REPUBLIKA.CO.ID, JAKARTA-– DPP Golkar meminta pengaturan iklan politik di media massa diatur dengan jelas. Selama ini pengaturan itu masih multiinterpretasi sehingga sulit membedakan antara iklan dan bukan iklan.
Wakil Sekretaris Jenderal DPP Golkar, TB Ace Hasan Syadzily, mencontohkan bagaimana bisa membedakan antara iklan dengan bukan pada sebuah kuis di media massa. Dalam program itu masyarakat dilibatkan. Penyelenggara kuis belum tentu mengeluarkan biaya tayang seperti halnya memasang iklan.

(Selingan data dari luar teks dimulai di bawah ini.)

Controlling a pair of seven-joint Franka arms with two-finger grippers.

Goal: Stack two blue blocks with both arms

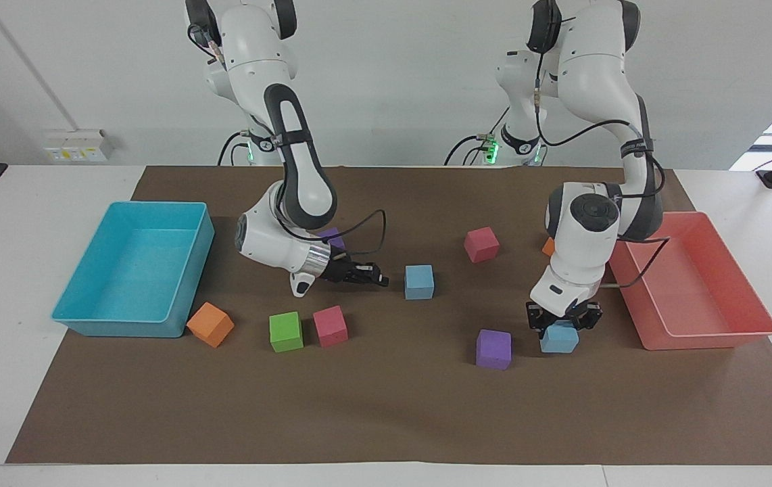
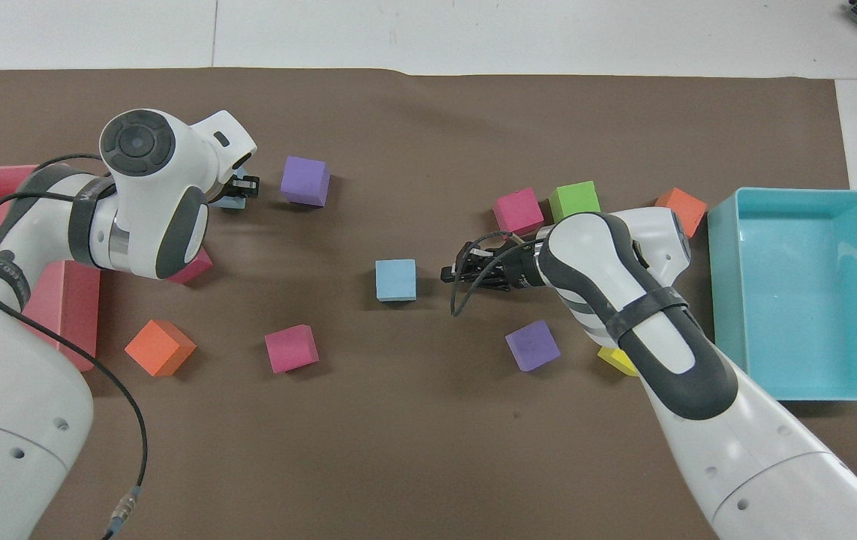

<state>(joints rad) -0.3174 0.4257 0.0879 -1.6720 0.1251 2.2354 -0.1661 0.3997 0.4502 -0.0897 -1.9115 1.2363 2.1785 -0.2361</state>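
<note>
Facing view: the left gripper points straight down and is clamped on one blue block, holding it by its top just clear of the mat, it seems. That block hangs beside a purple cube and close to the red tray. The second blue block sits on the mat near the middle, and it is the likely base of the stack. From the held block it lies toward the right arm's end of the table and a little nearer the robots, with the purple cube just off the straight path between them. The right gripper lies low and almost level, its tip aimed at the middle block and just short of it; whether its fingers are parted or together cannot be made out. It is much the nearer of the two to that block.

Overhead view: the left arm's wrist covers most of the held blue block, so only a sliver shows beside the left gripper, with the purple cube just next to it. The middle blue block sits square to the mat's edges, well apart from the held one and nearer the robots. The right gripper sits just beside it on the side toward the turquoise bin. The carry must therefore run from the tray end toward the centre, and the right gripper waits where it could steady the base.
</note>
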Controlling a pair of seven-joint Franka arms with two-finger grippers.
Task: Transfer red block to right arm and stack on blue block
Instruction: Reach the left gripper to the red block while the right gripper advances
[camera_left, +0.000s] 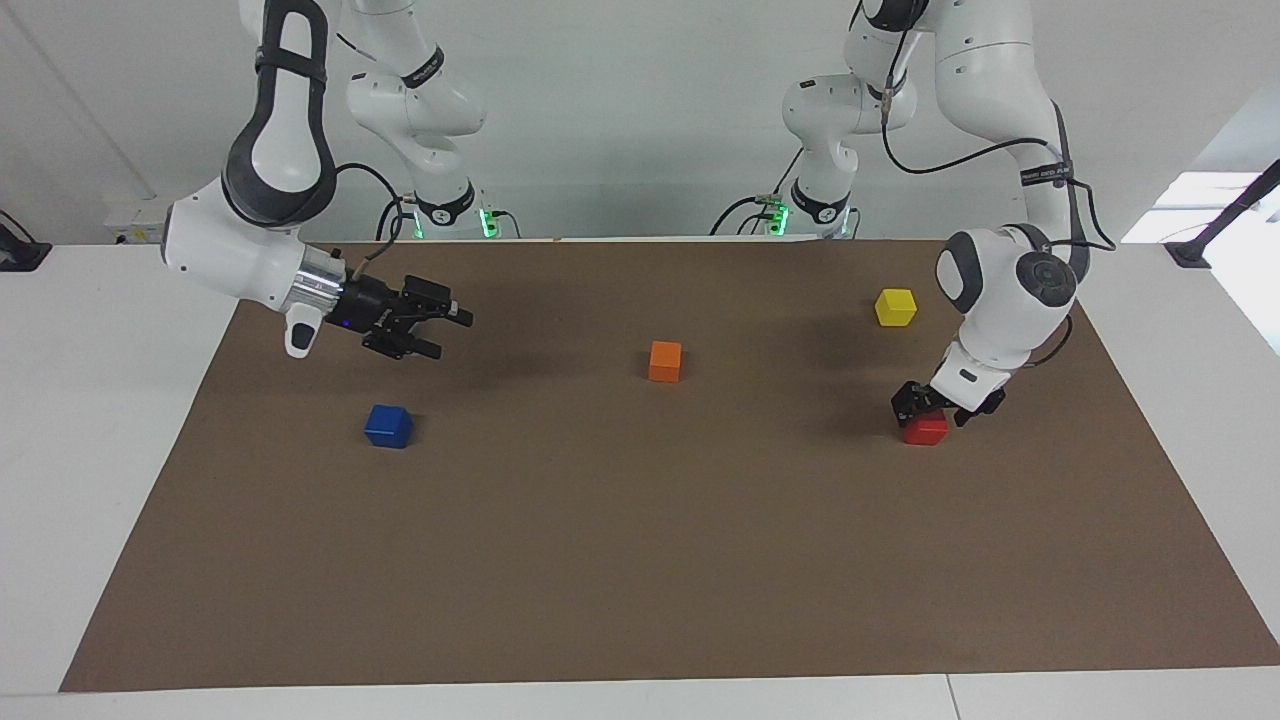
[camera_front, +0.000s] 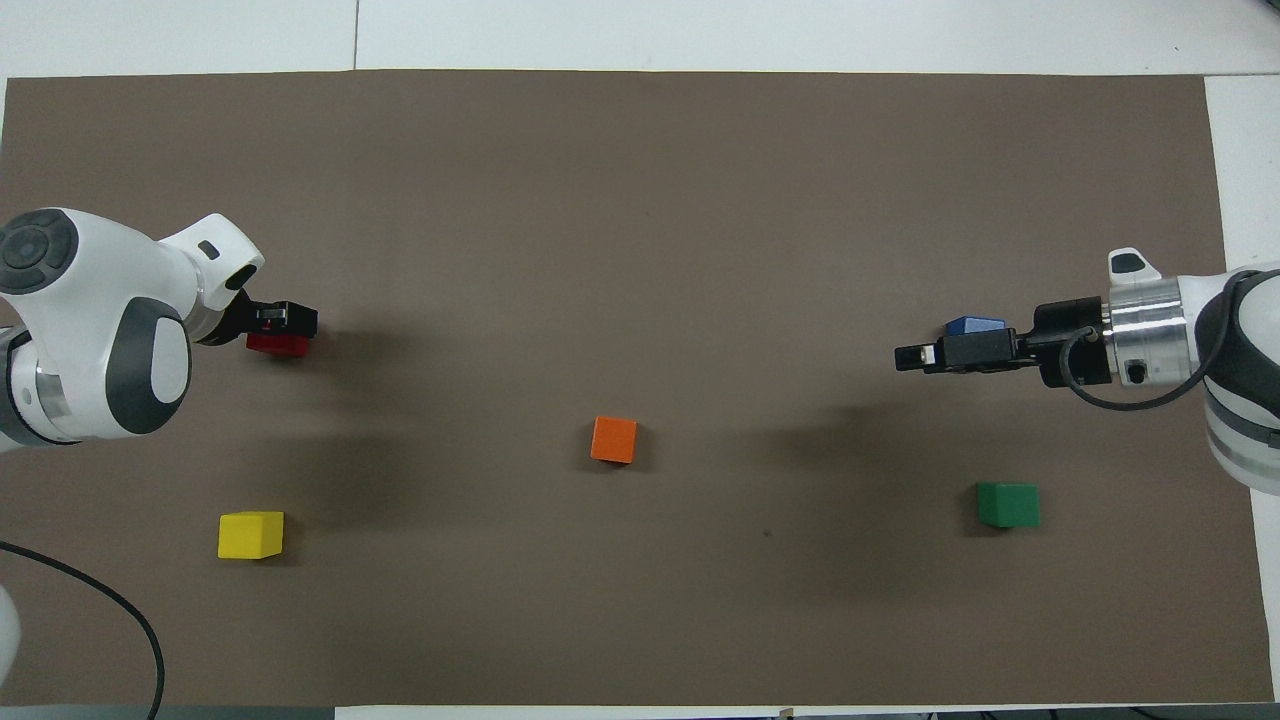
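Observation:
The red block lies on the brown mat toward the left arm's end. My left gripper is lowered onto it, open, with a finger down on each side of the block's top. The blue block sits toward the right arm's end. My right gripper hangs open above the mat, pointing sideways toward the table's middle with nothing between its fingers. In the overhead view it partly covers the blue block; in the facing view it is well above it.
An orange block sits mid-mat. A yellow block lies nearer the robots than the red one. A green block lies nearer the robots than the blue one, hidden by the right gripper in the facing view.

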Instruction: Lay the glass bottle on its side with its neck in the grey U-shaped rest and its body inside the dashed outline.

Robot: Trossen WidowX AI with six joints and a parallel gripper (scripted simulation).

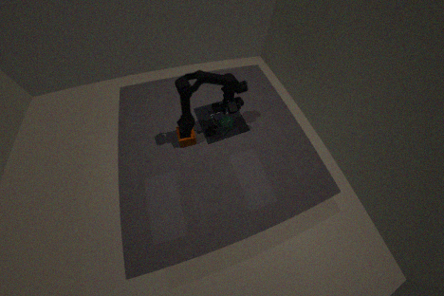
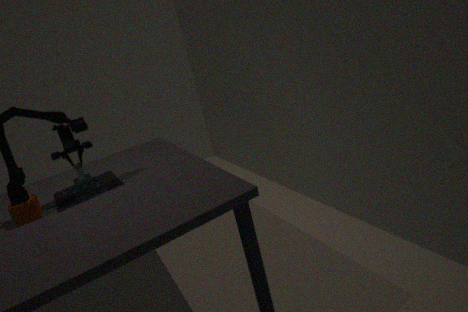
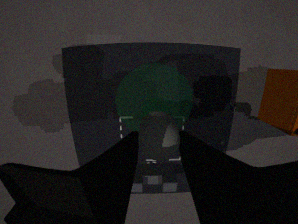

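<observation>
The black WidowX AI arm (image 1: pixel 185 104) (image 2: pixel 40 114) arches above the desk (image 1: pixel 213 218) (image 2: pixel 185 202) (image 3: pixel 270 30), its jaws pointing down over a dark mat (image 1: pixel 209 138) (image 2: pixel 113 179) (image 3: pixel 75 100). The jaws are pinching the neck of the green glass bottle (image 1: pixel 227 122) (image 2: pixel 86 185) (image 3: pixel 154 92); in the wrist view the two black fingers flank the neck at four and eight o'clock. The bottle is neck-up above the mat area, its body below the jaws; whether its base touches the mat cannot be told, nor can any slight tilt. As seen from the wrist, the round body appears toward twelve o'clock of the neck and covers part of the dashed outline (image 3: pixel 121 129), whose pale dashes show at either side and below. The bottle is not lying within that outline. Small grey blocks (image 3: pixel 153 179), apparently parts of the U-shaped rest, appear at six o'clock of the neck, which is not laid in them. An orange box (image 1: pixel 187 141) (image 2: pixel 26 211) (image 3: pixel 281 100) adjoins the foot of the arm; the mat lies at its two o'clock in the top view. In the exterior view a dark desk leg (image 2: pixel 253 255) descends at four o'clock of the bottle. Dim light obscures finer detail.
</observation>
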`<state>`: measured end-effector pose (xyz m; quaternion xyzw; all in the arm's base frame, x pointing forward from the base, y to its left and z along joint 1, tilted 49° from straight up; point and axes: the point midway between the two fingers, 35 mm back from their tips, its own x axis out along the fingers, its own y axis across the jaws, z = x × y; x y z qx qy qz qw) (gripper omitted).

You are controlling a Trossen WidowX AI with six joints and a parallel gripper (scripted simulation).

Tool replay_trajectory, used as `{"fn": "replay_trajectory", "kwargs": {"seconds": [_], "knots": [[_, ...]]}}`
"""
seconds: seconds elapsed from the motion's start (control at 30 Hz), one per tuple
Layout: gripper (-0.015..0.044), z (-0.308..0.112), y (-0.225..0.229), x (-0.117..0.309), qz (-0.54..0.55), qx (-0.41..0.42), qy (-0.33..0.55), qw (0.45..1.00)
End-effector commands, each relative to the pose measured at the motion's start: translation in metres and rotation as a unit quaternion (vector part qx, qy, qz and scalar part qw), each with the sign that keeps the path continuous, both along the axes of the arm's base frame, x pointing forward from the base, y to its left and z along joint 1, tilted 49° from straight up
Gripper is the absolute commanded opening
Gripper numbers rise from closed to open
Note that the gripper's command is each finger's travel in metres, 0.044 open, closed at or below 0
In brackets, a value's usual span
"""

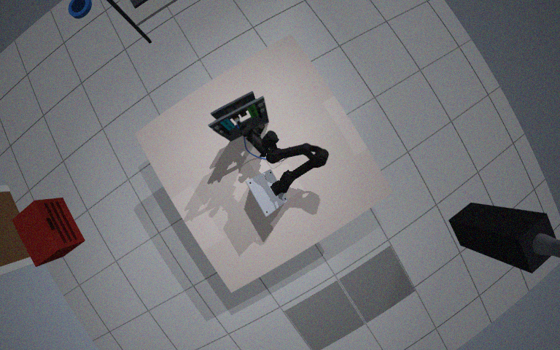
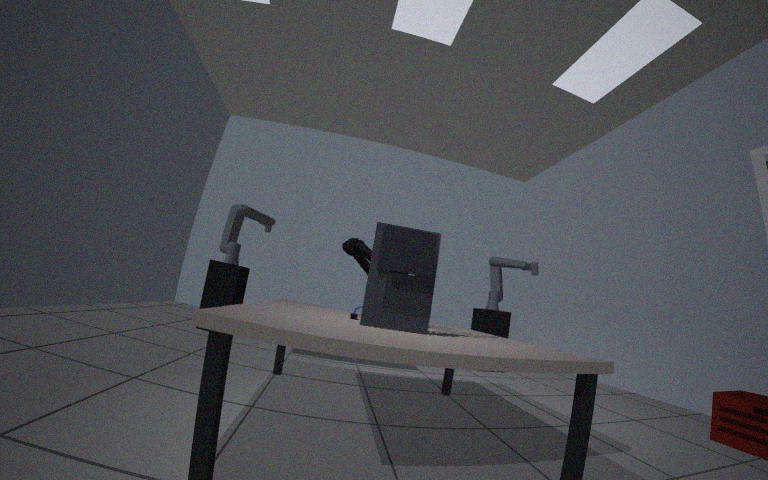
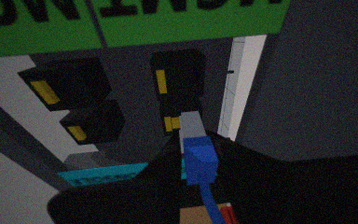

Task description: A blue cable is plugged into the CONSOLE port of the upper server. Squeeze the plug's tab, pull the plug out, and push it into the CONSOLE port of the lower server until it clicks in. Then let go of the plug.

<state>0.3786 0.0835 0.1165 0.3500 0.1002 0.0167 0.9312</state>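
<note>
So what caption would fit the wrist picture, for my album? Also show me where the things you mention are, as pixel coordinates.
Gripper (image 3: 191,136) closed on a cable's blue-and-grey plug (image 3: 200,161), beneath a green label (image 3: 199,21) and beside dark ports (image 3: 178,72).

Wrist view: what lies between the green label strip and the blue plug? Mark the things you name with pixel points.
Two black port sockets (image 3: 178,70) (image 3: 167,109), between the green strip (image 3: 190,28) and the blue plug (image 3: 200,161).

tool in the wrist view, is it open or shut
Shut on the blue plug: the tool's black fingers flank it on both sides.
</note>
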Motion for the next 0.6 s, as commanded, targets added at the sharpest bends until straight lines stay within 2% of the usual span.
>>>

"Nah ini bagaimana,” jelasnya, kepada ROL, Kamis (27/2). Pihaknya berharap ada kejelasan atau batasan antara iklan dengan bukan iklan.
Bagi DPP Golkar, moratorium iklan politik tidak bermasalah. “Kami menerima,” imbuh Ace. Apakah kebijakan ini merugikan partai atau tidak, pihaknya menjelaskan tergantung cara menyikapi hal itu. “Apapun yang disepakati, kami akan taati,” imbuh Ace.
Komisi Penyiaran Indonesia menilai moratorium iklan kampanye dan politik di media massa dilakukan karena sulitnya membatasi iklan-iklan politik saat ini. Iklan politik di media televisi memang sedang gencar-gencarnya, karena pemilu semakin dekat. Iklan diharapkan mampu meningkatkan popularitas dan elektabilitas parpol.
Badan Pengawas Pemilihan Umum (Bawaslu) dan Komisi Pemilihan Umum (KPU) akan menyurati partai politik (parpol) peserta pemilu agar tidak memasang iklan politik maupun iklan kampanye pemilu di media massa sampai masa kampanye yang diizinkan. KPU dan Bawaslu akan mengingatkan partai politik agar tidak memasang iklan di televisi atau radio.
Begitu pula KPI akan mengingatkan media penyiaran agar tidak menyiarkan iklan politik maupun kampanye yang dipasang parpol hingga masa kampanye terbuka, yaitu pada 16 Maret hingga 5 April 2014 mendatang.